Hello everyone! Im fairly new to Linux and I have purchased a load of new Distros. I will be installing quite a few on friends and families laptops and I just wondered which of the following Distros I have will and will not allow you to install the Linux OS alongside windows automatically (i.e when installing it gives you the option to boot alongside windows)...
I don't want to risk wiping the Windows OS so Im a bit anxious to just go ahead and install them and also I dont want to have to set up partitions and install GRUB etc manually?

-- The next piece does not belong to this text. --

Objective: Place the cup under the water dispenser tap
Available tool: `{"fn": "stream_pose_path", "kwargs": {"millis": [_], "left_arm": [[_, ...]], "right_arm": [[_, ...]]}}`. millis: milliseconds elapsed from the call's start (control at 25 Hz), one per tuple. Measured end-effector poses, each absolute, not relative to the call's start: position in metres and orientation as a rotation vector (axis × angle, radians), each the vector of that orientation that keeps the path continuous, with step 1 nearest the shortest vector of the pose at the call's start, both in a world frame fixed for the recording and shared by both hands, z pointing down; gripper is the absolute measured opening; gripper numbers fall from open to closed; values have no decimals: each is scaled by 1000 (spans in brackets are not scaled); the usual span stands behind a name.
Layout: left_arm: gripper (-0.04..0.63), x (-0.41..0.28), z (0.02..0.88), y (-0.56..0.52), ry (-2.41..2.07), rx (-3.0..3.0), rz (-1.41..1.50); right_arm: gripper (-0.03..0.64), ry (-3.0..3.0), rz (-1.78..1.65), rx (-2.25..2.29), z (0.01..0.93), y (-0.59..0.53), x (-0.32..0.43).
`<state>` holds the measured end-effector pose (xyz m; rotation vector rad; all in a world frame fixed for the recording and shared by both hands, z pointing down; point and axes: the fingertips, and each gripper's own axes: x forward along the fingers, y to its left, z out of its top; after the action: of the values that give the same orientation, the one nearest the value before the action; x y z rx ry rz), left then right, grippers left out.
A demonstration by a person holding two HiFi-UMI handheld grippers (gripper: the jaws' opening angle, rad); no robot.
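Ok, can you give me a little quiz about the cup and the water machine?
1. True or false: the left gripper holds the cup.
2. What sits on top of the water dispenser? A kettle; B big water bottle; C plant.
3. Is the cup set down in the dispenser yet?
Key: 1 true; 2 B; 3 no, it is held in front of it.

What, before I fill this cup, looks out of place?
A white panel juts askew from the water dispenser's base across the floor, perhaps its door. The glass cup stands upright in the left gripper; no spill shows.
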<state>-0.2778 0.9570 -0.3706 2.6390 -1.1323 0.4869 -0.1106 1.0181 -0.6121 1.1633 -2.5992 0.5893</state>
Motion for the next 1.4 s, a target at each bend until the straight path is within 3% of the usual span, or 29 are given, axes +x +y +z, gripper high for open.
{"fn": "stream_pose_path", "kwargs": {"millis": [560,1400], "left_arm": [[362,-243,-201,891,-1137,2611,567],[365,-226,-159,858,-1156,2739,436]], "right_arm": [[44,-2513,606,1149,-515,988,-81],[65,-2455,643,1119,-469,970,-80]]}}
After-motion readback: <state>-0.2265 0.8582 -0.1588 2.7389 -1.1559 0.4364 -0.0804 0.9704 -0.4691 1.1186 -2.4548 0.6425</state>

Arch Linux Core Dual 19.08.11
Mint 13 Mate
OpenSuse 12.2 KDE
PCLinuxOS Full Monty KDE
My advice is "be careful!"
I know that some of those distros listed gives an option to install Linux side-by-side, but do you dare trust that it always works?
I strongly recommend you to try it out on a test-computer before risking friends and families laptops! If something goes wrong you'll need knowledge to fix it - or you'll find yourself out of friends...
You don't need a fancy 'puter for testing, a 10 year old is good enough to start with.
Well, that's my advice. But to also answer your question, these are distros I believe have an option to install side-by-side:
Debian 6 (... hmm maybe you need to do the partitioning manually, can't remember.)
Probably PCLinux but never used it.
The rest I don't know.
Last edited by x; 11-28-2012 at 01:11 PM.
Without knowing anything about the computer hardware or the knowledge level of your friends and family it is difficult to say which distribution would be best. Most distributions have a live CD version where you can at least get a feeling for the OS and if it will suit your needs.
For dual boot you will need to shrink the existing windows partition(s). The major distributions have the capability to automatically create the necessary partitions using unallocated space created from shrinking windows. In some cases windows recovery partitions require you to explicitly create an extended partition in order to install linux. Since some linux installers will automatically create 3 partitions, /boot,/(root) and swap. grub will be automatically configured and installed to the Master Boot Record.
As another option you can also install and run from a USB drive.
I have not installed Qimo before but all the others can be installed without any fear along side with any existing MS Windows.
The best advice I could offer any PC user on dual boot is to create the necessary partitions for the intented operating system and tell the installer to install the OS in a partition "selected" by the user himself/herself.
It is very simple because if a Type 83 partition is created for Linux and a Type 82 partition available for swap MS Windows does not support them and will never touch it. A Linux installer on the other hand will recognise them and will sink its teeth into them. The best way to please a Linux installer is not to confuse it with a hard disk fully used up by a MS Windows and ask a Linux installed inside. Should the installer erase the hard disk to install Linux? or should it shrink the partition to create room for installation? What size of partition should it creates for the installation.
Therefore for any operating system installation the best strategy is to arrange the necessary partition available. For a MS Windows it is Type 7 for the NTFS filing system. For Linux it is always Type 83, formatted to the most popular Ext3 or Ext4 filing system and to be mounted for "/" as the root of the filing system. All Linux installer knows what to do with a swap and seldom asks question for it.
Vista, Win7 and WIn8 has a resizer function built into Disk Management by shrink a partition to obtain unallocated space. For Xp and Win2k use a Linux Live CD like Ubuntu which is equipped with "Gparted" that does the same thing. For best resut always defrag the WIndows partition and disable the page files as they are immovable files inside the partition limiting the size it could be reduced.
Creation of partitions is best done by a Linux Live CD as Linux supports 100+ partition type.
Terminal-based partitioning tools are the best like fdisk, cdisk, sfdisk, parted etc.
One needs to be a root user (equivalent to Administrator in MS Windows). For a terminal off a Live CD this can be claimed by command either "sudo su" (for Ubuntu-based distros) or "su" (for other main stream distros). If the root password is demanded just answer with "root".
It is the installer's obligation to format the partitions and swap does not need to be formatted as it has no filing system.
I would say 15Gb for a Linux distro and 1Gb for swap but 10Gb should fit most distros if hard disk space is at the premium. For a larger partition one can keep more files inside Linux.